Students must balance social life with solitary time

Solitary time important for college students: Study.

Update: 2019-04-11 04:52 GMT
Study highlights the importance of cultivating the ability to enjoy and value solitary time as a meaningful experience, rather than trying to disregard it. (Photo:Representational/Pixabay)

Washington: The sudden transition from high school to college can get stressful. Anything from making new friends, to missing the old ones, to living away from home can become daunting.

One frequent pitfall during this transition is social isolation. Loneliness, of course, can have a serious detrimental effect on a student's mental health, potentially leading to depression.

However, according to the recent study, the findings highlight the importance of cultivating the ability to enjoy and value solitary time as a meaningful experience, rather than trying to disregard it or escape from it.

The way the first-year students manage (or not) to navigate this change has long-term implications for their academic performance and ability to stick with their studies.

Research has shown that one frequent pitfall during this transition period from high school to college is social isolation. Loneliness, of course, can have a serious detrimental effect on a student's mental health, potentially leading to depression.

"But being alone isn't necessarily bad," argues a team of researchers from the University of Rochester, Carleton University in Ottawa, Canada, and Ghent University in Belgium.
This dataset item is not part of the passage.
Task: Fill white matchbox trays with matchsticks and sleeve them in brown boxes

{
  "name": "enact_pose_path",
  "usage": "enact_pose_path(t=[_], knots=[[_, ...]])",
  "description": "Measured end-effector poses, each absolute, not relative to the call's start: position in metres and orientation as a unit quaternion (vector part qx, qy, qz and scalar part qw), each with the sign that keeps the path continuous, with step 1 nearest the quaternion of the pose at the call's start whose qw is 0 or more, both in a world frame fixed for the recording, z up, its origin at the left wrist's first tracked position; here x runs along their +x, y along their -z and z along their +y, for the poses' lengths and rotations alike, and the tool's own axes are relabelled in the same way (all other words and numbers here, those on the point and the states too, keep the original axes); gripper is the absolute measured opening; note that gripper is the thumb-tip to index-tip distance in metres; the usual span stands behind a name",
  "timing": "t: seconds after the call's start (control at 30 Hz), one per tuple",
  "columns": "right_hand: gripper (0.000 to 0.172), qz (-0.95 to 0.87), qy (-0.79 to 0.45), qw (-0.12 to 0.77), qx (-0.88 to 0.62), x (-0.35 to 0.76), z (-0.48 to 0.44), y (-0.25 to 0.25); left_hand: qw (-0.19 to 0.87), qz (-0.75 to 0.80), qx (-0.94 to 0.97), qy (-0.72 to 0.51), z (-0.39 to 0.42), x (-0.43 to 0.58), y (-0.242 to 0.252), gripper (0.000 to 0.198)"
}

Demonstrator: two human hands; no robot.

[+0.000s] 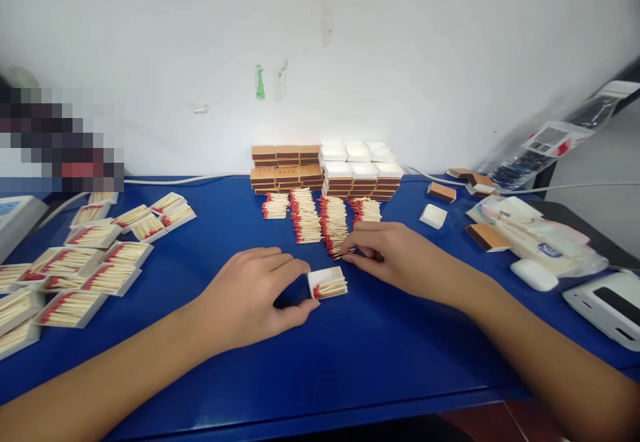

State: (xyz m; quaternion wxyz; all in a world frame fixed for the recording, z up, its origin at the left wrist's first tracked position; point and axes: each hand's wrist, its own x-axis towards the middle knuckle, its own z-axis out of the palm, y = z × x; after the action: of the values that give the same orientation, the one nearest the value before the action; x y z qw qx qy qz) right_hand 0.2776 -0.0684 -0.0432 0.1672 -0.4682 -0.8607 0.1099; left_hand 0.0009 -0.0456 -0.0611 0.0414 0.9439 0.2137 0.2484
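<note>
The thumb and index finger of my left hand (263, 292) hold the left end of a small white matchbox tray (323, 275) on the table. Some red-tipped matches (330, 289) lie along the near side of that tray. Just beyond it, my right hand (380, 249) has its fingers closed in a pinch on matches at the near end of a long row of matches (333, 219). Beside this row are another long row of matches (305, 219) and two shorter piles, one on the left (276, 206) and one on the right (367, 210).
Against the wall stand stacked brown matchboxes (287, 175) and white empty trays (364, 170). Many match-filled trays (75, 309) cover the left side of the blue table (320, 375). At right are an empty tray (433, 216), loose boxes (487, 237), a tissue pack (550, 245) and a white device (607, 305).
</note>
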Motion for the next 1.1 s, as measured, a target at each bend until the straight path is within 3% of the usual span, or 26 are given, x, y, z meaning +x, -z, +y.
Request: enact_pose_path(t=[0.47,0.7,1.1], knots=[[0.015,-0.859,-0.121,0.127,-0.48,0.278,-0.067,0.044,0.039,0.214,0.945,-0.243,-0.046,0.0,0.059,0.022],[0.013,-0.85,-0.128,0.189,-0.474,0.262,-0.081,0.041,0.04,0.228,0.942,-0.244,-0.045,0.0,0.061,0.022],[0.011,-0.852,-0.099,0.174,-0.485,0.277,-0.067,0.041,0.047,0.228,0.945,-0.232,-0.045,-0.001,0.06,0.023]])
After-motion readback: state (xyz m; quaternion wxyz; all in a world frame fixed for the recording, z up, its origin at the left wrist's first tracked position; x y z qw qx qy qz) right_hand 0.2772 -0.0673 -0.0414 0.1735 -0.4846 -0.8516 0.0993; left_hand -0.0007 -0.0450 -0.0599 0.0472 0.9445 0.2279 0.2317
"Approaching solitude for its enjoyment and intrinsic values is linked to psychological health, especially for those who don't feel as if they belong to their social groups," said Thuy-vy Nguyen, lead author of the study published in the journal of 'Motivation and Emotion.'

What then marks the difference between useful and potentially detrimental solitude? The key is positive motivation, according to the researchers. A healthy, autonomous seeking of alone time is associated with greater self-esteem, a greater sense of feeling related to others and feeling less lonely.
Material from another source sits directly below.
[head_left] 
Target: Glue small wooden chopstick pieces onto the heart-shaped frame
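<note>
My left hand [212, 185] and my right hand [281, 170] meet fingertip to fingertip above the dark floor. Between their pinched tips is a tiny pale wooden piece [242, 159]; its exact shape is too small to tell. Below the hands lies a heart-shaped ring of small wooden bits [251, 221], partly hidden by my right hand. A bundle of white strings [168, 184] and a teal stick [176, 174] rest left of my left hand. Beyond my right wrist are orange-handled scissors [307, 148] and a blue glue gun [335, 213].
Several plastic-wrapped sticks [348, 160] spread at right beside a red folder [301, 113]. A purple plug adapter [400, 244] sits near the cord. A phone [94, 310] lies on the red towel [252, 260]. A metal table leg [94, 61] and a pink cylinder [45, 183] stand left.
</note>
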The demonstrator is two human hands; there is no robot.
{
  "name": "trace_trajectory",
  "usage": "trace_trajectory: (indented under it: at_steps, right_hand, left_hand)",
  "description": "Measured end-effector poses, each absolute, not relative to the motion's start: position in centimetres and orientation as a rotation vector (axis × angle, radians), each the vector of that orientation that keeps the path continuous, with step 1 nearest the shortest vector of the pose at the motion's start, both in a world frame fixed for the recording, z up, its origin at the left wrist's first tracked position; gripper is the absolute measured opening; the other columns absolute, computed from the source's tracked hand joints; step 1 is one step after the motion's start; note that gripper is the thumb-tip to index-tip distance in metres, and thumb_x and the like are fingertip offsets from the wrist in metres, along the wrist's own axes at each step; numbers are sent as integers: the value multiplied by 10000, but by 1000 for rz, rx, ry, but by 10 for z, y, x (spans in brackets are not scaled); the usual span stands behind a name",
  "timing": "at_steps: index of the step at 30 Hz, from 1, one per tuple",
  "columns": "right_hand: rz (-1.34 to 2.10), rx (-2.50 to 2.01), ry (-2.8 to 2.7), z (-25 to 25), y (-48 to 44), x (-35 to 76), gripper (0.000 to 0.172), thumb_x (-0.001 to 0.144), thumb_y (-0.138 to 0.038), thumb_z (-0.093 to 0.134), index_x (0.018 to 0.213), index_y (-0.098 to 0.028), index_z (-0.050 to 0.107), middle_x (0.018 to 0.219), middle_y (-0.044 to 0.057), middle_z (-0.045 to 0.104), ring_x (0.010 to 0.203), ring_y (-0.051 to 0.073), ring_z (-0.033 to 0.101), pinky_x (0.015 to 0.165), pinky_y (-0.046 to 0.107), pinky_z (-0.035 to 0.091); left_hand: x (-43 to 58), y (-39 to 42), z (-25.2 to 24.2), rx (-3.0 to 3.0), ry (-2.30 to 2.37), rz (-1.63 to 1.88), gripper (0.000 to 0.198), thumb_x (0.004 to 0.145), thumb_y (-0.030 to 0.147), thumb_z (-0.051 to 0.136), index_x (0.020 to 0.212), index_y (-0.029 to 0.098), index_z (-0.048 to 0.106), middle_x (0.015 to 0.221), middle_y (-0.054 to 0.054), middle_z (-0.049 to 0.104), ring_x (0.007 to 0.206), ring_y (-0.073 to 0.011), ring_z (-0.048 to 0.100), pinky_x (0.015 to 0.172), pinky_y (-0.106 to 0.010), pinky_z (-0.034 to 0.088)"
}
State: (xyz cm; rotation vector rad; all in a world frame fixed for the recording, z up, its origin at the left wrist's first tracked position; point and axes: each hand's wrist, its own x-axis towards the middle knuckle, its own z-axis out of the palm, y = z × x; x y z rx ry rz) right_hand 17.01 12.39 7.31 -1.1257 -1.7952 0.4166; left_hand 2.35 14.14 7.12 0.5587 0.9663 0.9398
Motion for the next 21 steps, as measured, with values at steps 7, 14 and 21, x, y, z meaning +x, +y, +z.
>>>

Conversely, someone who wants to be alone because of negative social experiences will more likely experience the negative effects of solitude, such as isolation or social withdrawal. The reasons matter as they determine how we experience solitude and the benefits we can get from it, the study concludes.
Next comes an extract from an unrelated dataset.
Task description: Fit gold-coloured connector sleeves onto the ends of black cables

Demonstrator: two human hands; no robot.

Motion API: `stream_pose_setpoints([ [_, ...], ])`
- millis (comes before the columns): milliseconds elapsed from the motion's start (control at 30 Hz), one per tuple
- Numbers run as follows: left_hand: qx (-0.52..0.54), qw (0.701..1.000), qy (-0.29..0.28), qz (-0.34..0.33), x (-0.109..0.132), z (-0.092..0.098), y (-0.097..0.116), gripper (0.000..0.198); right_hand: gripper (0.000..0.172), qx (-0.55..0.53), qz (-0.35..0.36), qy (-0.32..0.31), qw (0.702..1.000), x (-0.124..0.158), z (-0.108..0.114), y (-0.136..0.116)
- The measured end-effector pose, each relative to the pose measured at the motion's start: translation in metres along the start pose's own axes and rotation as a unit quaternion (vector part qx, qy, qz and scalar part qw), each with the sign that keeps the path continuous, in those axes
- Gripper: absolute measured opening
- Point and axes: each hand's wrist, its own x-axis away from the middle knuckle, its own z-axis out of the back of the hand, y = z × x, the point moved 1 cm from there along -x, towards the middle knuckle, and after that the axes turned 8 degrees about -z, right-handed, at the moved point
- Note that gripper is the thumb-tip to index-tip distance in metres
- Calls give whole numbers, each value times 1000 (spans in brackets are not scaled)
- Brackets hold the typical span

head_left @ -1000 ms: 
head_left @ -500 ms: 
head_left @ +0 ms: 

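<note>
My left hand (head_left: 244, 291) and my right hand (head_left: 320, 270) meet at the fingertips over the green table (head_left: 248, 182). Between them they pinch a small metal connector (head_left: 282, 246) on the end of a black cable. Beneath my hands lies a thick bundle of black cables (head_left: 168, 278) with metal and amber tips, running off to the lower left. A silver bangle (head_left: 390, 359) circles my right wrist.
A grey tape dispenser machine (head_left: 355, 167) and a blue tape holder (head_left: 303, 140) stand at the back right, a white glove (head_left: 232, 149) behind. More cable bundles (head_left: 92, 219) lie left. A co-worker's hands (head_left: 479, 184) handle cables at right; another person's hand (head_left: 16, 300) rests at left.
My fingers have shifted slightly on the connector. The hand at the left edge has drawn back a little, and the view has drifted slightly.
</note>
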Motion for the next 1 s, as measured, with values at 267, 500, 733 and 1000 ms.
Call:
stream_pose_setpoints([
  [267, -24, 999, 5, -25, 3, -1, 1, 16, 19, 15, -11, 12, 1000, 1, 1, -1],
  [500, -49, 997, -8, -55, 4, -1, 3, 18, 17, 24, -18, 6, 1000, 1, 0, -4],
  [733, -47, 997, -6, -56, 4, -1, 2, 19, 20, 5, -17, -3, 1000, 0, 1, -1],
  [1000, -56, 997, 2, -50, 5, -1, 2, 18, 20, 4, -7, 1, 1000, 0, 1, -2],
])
Previous research had shown that spending too much time socialising during the first year of college--and as a result having little time for oneself--may be associated with poor adjustment.

But over the course of two studies, conducted with 147 first-year college students in the US (testing for self-esteem) and 223 in Canada (testing for loneliness and relatedness), the team was able to untangle the interaction between new students' social life and their motivation for spending time alone as a predictor of their successful adjustment to college life.

Nguyen says the interplay between solitary time and our social experiences has not been empirically studied before, at least not in this way.

"In previous research, it has been framed in ways that those with more access to social connections tend to have a better time in solitude. But in our study, having a healthy motivation for solitude actually is associated with wellness for those who have less access to social connections," says Nguyen.

First-year students who valued and enjoyed their alone time seemed to display greater psychological health.

According to the researchers, being alone does not make you a loner, which is a very easy stereotype to internalise when you first enter college--especially when you think that everyone around you is socialising when you are not.

Solitude is a personal experience for everyone, so it is a time for you to take if you want, and just explore different ways to make it a meaningful and enjoyable experience for you.